Except for the Architect Associate which I studied for just to get an overview of AWS, I’ve had practical experience on most of the other areas that the certifications covered before I took them. The other three are the developer, Devops and Architect Pro.

My company is paying for them, and even though my official title is “Senior Developer”, when talking to our clients (B2B) I am the “certified AWS infrastructure architect”, so yeah it helps give customers a little bit of confidence.

On the other hand, whenever the day comes that I decide to make my next career move, it will probably be as an overpriced “implementation consultant”. I found at my last job where I was the dev lead, that locally, that’s where the money is.
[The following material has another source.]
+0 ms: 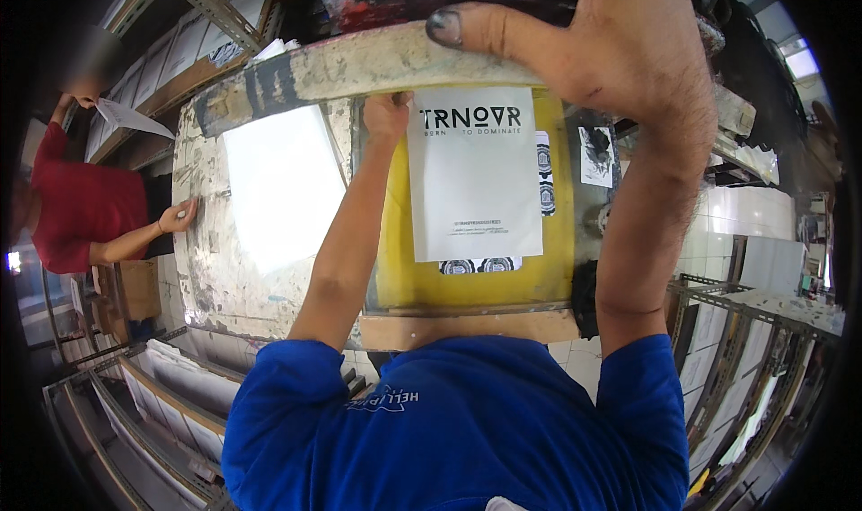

Amazon Certified Partners have to have a certain number of certified employees.

Two of the three certifications I am working on next year will take me way out of my comfort zone - advanced networking and Big Data.

I will have to really study for those two and do some side projects. Unlike the first four where I could learn on the job.

I'm also going for the Big Data one, looks like a lot of fun
I learned Ionic 3 in 2018, and managed to publish multiple apps to both Google play and Apple appstore!

And looking forward to migrate to Ionic 4 and make both desktop and web versions of my apps!

Been using Ionic for 4 years. I think v4 with just TSX + Redux has been really good. I’ve good things about Angular 6 but TSX is just much more intuitive to me.